• EXERCISE DESCRIPTION: Leaving out the images, return the data below exactly as it is written.

• THE DATA:
+ + + +
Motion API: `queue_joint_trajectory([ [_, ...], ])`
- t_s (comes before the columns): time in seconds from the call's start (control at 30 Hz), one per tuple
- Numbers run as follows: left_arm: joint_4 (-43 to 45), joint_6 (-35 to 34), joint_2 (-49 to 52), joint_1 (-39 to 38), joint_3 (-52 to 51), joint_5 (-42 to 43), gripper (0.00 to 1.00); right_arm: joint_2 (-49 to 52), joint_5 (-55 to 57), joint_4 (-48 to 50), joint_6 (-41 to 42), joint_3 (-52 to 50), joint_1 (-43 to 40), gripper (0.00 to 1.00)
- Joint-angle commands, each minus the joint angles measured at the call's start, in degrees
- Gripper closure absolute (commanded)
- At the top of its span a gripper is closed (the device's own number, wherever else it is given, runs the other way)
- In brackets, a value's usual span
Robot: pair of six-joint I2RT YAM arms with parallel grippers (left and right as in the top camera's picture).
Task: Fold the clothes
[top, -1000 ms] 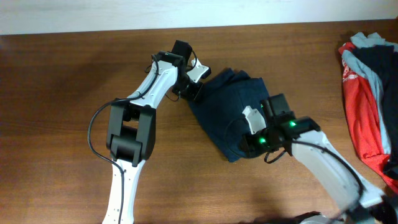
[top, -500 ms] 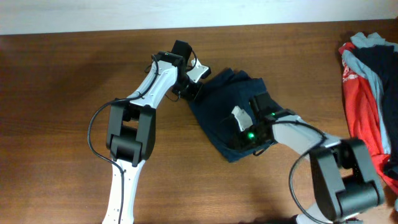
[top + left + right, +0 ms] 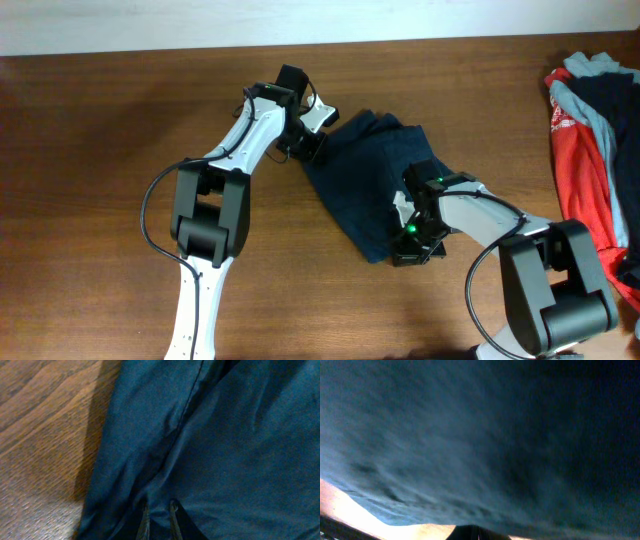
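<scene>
We are gripping the shorts (image 3: 365,175), which are lying bunched just toward 3 o'clock of mid-table, at two ends. Our left claw (image 3: 158,519) is clamping a ridge of cloth at their 10 o'clock corner. Our right claw (image 3: 408,245) is sitting at the 5 o'clock hem with cloth filling its view, so we cannot tell how its jaws stand. We are judging that both should lift evenly, with the fabric taut. The table (image 3: 100,150) is brown wood, and a pile (image 3: 590,150) is lying at 3 o'clock.

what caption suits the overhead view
Left gripper and right gripper at opposite edges of the navy garment on a wooden table, other clothes piled far right
</scene>
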Motion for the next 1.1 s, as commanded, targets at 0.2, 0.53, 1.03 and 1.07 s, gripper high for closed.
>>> queue_joint_trajectory([
  [0.2,-14.1,0.2,-4.5,4.3,14.7,-2.9,0.79,-26.4,2.7,1.4,-0.9,0.1,-0.3,0.96],
  [0.53,-29.4,-17.3,-14.4,10.1,24.7,-3.4,0.73,-44.6,2.7,4.8,-0.9,0.2,-0.3,0.39],
  [1.03,-38.9,-18.3,-25.4,3.7,8.4,-21.8,0.67,-40.0,2.7,1.9,-0.2,0.2,-0.3,0.18],
  [1.07,-38.9,-19.4,-27.8,3.7,4.5,-23.9,0.67,-40.0,2.7,2.0,-0.3,0.2,-0.3,0.17],
])
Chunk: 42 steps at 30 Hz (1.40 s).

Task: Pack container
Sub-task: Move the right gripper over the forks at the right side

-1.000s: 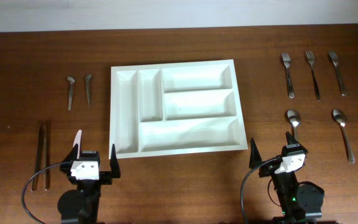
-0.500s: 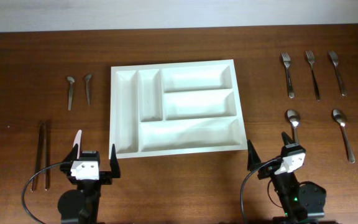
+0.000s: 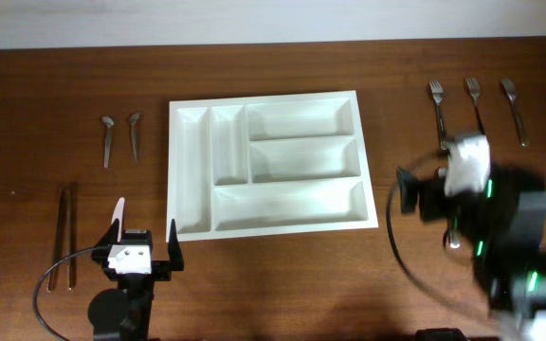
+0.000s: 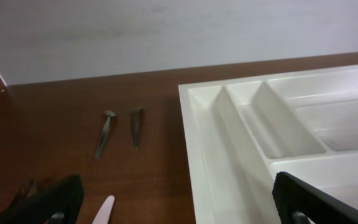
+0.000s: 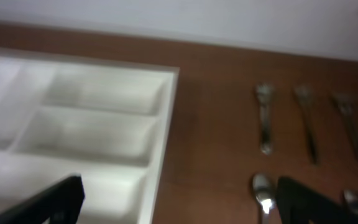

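Container (image 3: 263, 163) lies flat on the brown table (image 3: 27, 95); left gripper (image 3: 145, 231) sits just off its near-left corner, jaws spread wide; right gripper (image 5: 180, 188) hovers, blurred, beside its right edge, jaws spread too, both empty.

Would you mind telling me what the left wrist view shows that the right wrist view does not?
Only the left wrist view shows the two small spoons lying left of the white cutlery tray, along with the tray's left edge. Only the right wrist view shows the three forks and, nearer the camera, two larger spoons, all to the right of the tray. Both share the tray, empty in every compartment they show, and the brown table.
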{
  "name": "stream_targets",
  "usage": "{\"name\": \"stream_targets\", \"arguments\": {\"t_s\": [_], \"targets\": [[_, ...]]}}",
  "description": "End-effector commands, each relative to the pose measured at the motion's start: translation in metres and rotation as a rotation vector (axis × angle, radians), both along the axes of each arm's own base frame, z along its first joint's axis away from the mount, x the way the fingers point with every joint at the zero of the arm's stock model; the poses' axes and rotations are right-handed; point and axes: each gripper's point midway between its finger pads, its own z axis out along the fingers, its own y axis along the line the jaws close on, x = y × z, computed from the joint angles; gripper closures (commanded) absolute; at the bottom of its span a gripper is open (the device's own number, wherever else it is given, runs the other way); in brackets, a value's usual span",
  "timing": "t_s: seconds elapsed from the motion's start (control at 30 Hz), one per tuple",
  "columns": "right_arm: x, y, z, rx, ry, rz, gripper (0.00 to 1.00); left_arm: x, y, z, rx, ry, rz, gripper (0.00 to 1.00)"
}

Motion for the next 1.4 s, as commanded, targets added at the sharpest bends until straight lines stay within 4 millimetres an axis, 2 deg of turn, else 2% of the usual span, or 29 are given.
{"name": "stream_targets", "arguments": {"t_s": [0.0,0.1,0.17,0.27,0.33,0.43,0.57,0.77,0.97,1.03,1.1,1.17,1.23,1.37], "targets": [[0.028,0.036,0.029,0.032,0.075,0.230,0.01,0.000,0.002,-0.001,0.018,-0.002,0.009,0.01],[0.046,0.037,0.028,0.061,0.227,0.221,0.01,0.000,0.002,-0.001,0.018,-0.002,0.009,0.01],[0.059,0.033,0.020,0.052,0.315,0.199,0.01,0.000,0.002,-0.001,0.018,-0.002,0.009,0.01],[0.074,0.011,0.004,0.035,0.435,0.071,0.01,0.000,0.002,-0.001,0.018,-0.002,0.009,0.01],[0.082,-0.011,-0.003,0.047,0.501,-0.038,0.01,0.000,0.002,-0.001,0.018,-0.002,0.009,0.01],[0.082,-0.035,-0.010,0.088,0.588,-0.099,0.01,0.000,0.002,-0.001,0.018,-0.002,0.009,0.01],[0.067,-0.062,-0.023,0.133,0.707,-0.174,0.01,0.000,0.002,-0.001,0.018,-0.002,0.009,0.01],[0.064,-0.083,-0.028,0.156,0.722,-0.230,0.01,0.000,0.002,-0.001,0.018,-0.002,0.009,0.01],[0.065,-0.088,-0.027,0.167,0.712,-0.240,0.01,0.000,0.002,-0.001,0.018,-0.002,0.009,0.01],[0.069,-0.088,-0.026,0.135,0.691,-0.200,0.01,0.000,0.002,-0.001,0.018,-0.002,0.009,0.01],[0.077,-0.098,-0.029,0.042,0.662,-0.164,0.02,0.000,0.002,-0.001,0.018,-0.002,0.009,0.01],[0.086,-0.116,-0.035,-0.035,0.651,-0.213,0.01,0.000,0.002,-0.001,0.018,-0.002,0.009,0.01],[0.096,-0.120,-0.046,-0.030,0.658,-0.223,0.02,0.000,0.002,-0.001,0.018,-0.002,0.009,0.01],[0.109,-0.125,-0.087,-0.010,0.756,-0.225,0.01,0.000,0.002,-0.001,0.018,-0.002,0.009,0.01]]}}
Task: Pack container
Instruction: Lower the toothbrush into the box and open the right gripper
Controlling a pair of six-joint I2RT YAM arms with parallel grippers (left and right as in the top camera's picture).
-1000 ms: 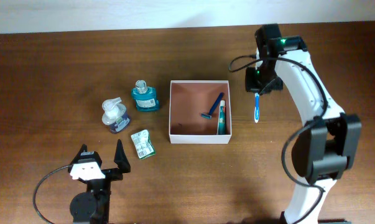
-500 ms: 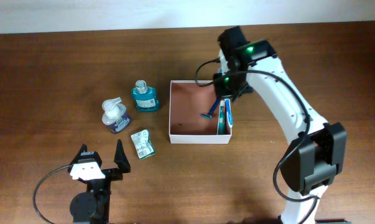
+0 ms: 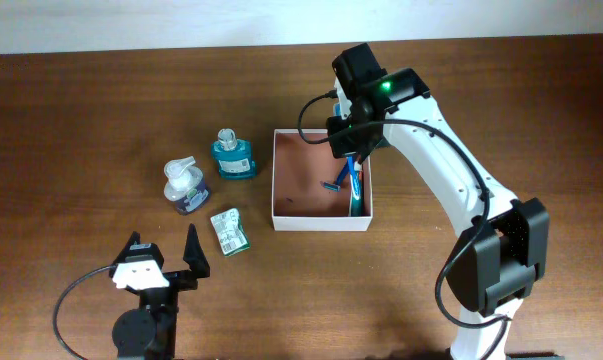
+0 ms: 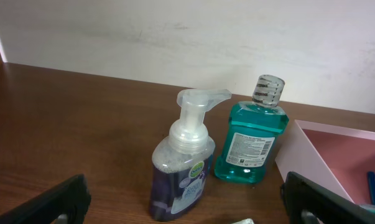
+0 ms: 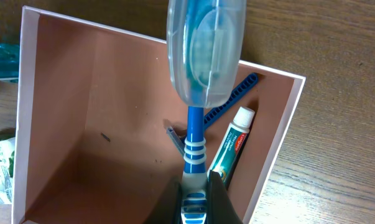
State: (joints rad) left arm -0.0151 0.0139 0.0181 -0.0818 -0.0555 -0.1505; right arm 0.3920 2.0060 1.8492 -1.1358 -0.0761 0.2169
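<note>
The container (image 3: 321,221) is a square white-walled box with a pinkish-brown inside, at mid-table. My right gripper (image 3: 353,150) hangs over its right half, shut on the handle of a blue-and-white toothbrush (image 3: 352,172). In the right wrist view the toothbrush (image 5: 193,143) points away from the gripper (image 5: 194,199), its head under a clear cap (image 5: 206,50), above the container's floor (image 5: 81,112). A blue razor (image 5: 237,93) and a toothpaste tube (image 5: 231,149) lie inside by the right wall. My left gripper (image 3: 164,238) rests open near the front left, holding nothing.
Left of the container stand a teal mouthwash bottle (image 3: 233,157) and a clear foam-soap pump bottle (image 3: 186,187). A small green packet (image 3: 230,231) lies in front of them. The left wrist view faces the soap bottle (image 4: 181,168) and the teal bottle (image 4: 252,143).
My right arm has swung left with the toothbrush, from the table right of the container to above the container's right half. The left arm has not moved.
</note>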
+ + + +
• YOUR RESPONSE:
Motion API: `queue_joint_trajectory([ [_, ...], ])`
- t_s (comes before the columns): time in seconds from the call's start (control at 30 Hz), one per tuple
- Numbers run as follows: left_arm: joint_4 (-43 to 45), joint_6 (-35 to 34), joint_2 (-49 to 52), joint_1 (-39 to 38), joint_3 (-52 to 51), joint_5 (-42 to 43), gripper (0.00 to 1.00); right_arm: joint_2 (-49 to 52), joint_5 (-55 to 57), joint_4 (-48 to 50), joint_6 (-41 to 42), joint_3 (-52 to 50), joint_1 (-43 to 40), gripper (0.00 to 1.00)
- Joint-angle commands, each minus the joint angles measured at the call's start, in degrees
- Gripper closure absolute (commanded)
- At the top of its span a gripper is closed (the device's own number, wherever else it is given, runs the other way)
- In brackets, a value's usual span
Robot: pair of six-joint I2RT YAM arms with parallel grippers (left and right as in the top camera's picture).
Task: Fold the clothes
[top, -1000 ms] 
[top, -500 ms] 
[top + left + right, +0 ms] 
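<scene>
We are gripping the shorts (image 3: 365,175), which are lying bunched just toward 3 o'clock of mid-table, at two ends. Our left claw (image 3: 158,519) is clamping a ridge of cloth at their 10 o'clock corner. Our right claw (image 3: 408,245) is sitting at the 5 o'clock hem with cloth filling its view, so we cannot tell how its jaws stand. We are judging that both should lift evenly, with the fabric taut. The table (image 3: 100,150) is brown wood, and a pile (image 3: 590,150) is lying at 3 o'clock.

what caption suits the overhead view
Left gripper and right gripper at opposite edges of the navy garment on a wooden table, other clothes piled far right
</scene>
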Motion for the next 1.1 s, as commanded, targets at 0.2, 0.53, 1.03 and 1.07 s, gripper high for closed.
>>> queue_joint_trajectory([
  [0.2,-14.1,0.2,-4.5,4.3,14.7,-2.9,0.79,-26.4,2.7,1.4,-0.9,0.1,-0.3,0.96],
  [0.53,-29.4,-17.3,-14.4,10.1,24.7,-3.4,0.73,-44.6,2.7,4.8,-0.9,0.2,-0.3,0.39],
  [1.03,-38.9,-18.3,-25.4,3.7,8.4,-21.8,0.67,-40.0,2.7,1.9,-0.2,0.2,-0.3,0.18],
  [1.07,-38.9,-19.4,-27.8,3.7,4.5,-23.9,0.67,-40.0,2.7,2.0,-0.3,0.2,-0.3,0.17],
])
Chunk: 42 steps at 30 Hz (1.40 s).

Task: Pack container
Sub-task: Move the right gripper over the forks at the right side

-1.000s: 
-0.500s: 
+0.000s: 
+0.000s: 
+0.000s: 

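Container (image 3: 263, 163) lies flat on the brown table (image 3: 27, 95); left gripper (image 3: 145, 231) sits just off its near-left corner, jaws spread wide; right gripper (image 5: 180, 188) hovers, blurred, beside its right edge, jaws spread too, both empty.

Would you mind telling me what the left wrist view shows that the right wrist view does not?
Only the left wrist view shows the two small spoons lying left of the white cutlery tray, along with the tray's left edge. Only the right wrist view shows the three forks and, nearer the camera, two larger spoons, all to the right of the tray. Both share the tray, empty in every compartment they show, and the brown table.
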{
  "name": "stream_targets",
  "usage": "{\"name\": \"stream_targets\", \"arguments\": {\"t_s\": [_], \"targets\": [[_, ...]]}}",
  "description": "End-effector commands, each relative to the pose measured at the motion's start: translation in metres and rotation as a rotation vector (axis × angle, radians), both along the axes of each arm's own base frame, z along its first joint's axis away from the mount, x the way the fingers point with every joint at the zero of the arm's stock model; the poses' axes and rotations are right-handed; point and axes: each gripper's point midway between its finger pads, its own z axis out along the fingers, its own y axis along the line the jaws close on, x = y × z, computed from the joint angles; gripper closures (commanded) absolute; at the bottom of its span a gripper is open (the device's own number, wherever else it is given, runs the other way); in brackets, a value's usual span",
  "timing": "t_s: seconds elapsed from the motion's start (control at 30 Hz), one per tuple",
  "columns": "right_arm: x, y, z, rx, ry, rz, gripper (0.00 to 1.00); left_arm: x, y, z, rx, ry, rz, gripper (0.00 to 1.00)"
}

Motion for the next 1.4 s, as commanded, targets added at the sharpest bends until straight lines stay within 4 millimetres an axis, 2 deg of turn, else 2% of the usual span, or 29 are given.
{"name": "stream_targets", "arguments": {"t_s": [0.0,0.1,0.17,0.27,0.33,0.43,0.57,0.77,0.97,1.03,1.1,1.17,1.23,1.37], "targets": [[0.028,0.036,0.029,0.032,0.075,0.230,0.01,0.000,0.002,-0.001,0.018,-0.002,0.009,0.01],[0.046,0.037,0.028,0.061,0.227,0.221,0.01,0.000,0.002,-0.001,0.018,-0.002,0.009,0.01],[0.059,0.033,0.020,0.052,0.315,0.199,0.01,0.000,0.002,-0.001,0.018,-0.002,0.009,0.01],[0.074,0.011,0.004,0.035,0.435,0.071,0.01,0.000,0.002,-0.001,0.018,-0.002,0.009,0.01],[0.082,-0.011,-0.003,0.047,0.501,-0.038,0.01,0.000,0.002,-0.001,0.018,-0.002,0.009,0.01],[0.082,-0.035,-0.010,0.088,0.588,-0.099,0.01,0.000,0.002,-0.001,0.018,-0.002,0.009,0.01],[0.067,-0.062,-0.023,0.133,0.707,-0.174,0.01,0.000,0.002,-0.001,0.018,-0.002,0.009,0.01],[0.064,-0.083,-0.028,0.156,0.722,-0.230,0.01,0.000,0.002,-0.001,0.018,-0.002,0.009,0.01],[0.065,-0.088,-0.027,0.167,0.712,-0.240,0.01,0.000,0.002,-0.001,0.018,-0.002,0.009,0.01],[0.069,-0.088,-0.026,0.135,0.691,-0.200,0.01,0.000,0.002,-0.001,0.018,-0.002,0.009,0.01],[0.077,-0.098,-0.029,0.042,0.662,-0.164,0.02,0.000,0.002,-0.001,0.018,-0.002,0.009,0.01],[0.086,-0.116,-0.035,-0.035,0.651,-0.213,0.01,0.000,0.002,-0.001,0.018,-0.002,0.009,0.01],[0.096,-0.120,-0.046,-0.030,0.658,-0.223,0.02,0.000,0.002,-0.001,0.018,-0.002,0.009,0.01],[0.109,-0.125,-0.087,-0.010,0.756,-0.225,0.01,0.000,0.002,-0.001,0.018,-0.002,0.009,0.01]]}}
Task: Pack container
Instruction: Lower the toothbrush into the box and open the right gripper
Controlling a pair of six-joint I2RT YAM arms with parallel grippers (left and right as in the top camera's picture).
-1000 ms: 
-500 ms: 
+0 ms: 
+0 ms: 
+0 ms: 
State: (joints rad) left arm -0.0151 0.0139 0.0181 -0.0818 -0.0555 -0.1505; right arm 0.3920 2.0060 1.8492 -1.1358 -0.0761 0.2169
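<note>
The container (image 3: 321,221) is a square white-walled box with a pinkish-brown inside, at mid-table. My right gripper (image 3: 353,150) hangs over its right half, shut on the handle of a blue-and-white toothbrush (image 3: 352,172). In the right wrist view the toothbrush (image 5: 193,143) points away from the gripper (image 5: 194,199), its head under a clear cap (image 5: 206,50), above the container's floor (image 5: 81,112). A blue razor (image 5: 237,93) and a toothpaste tube (image 5: 231,149) lie inside by the right wall. My left gripper (image 3: 164,238) rests open near the front left, holding nothing.
Left of the container stand a teal mouthwash bottle (image 3: 233,157) and a clear foam-soap pump bottle (image 3: 186,187). A small green packet (image 3: 230,231) lies in front of them. The left wrist view faces the soap bottle (image 4: 181,168) and the teal bottle (image 4: 252,143).
My right arm has swung left with the toothbrush, from the table right of the container to above the container's right half. The left arm has not moved.
</note>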

That was the complete answer.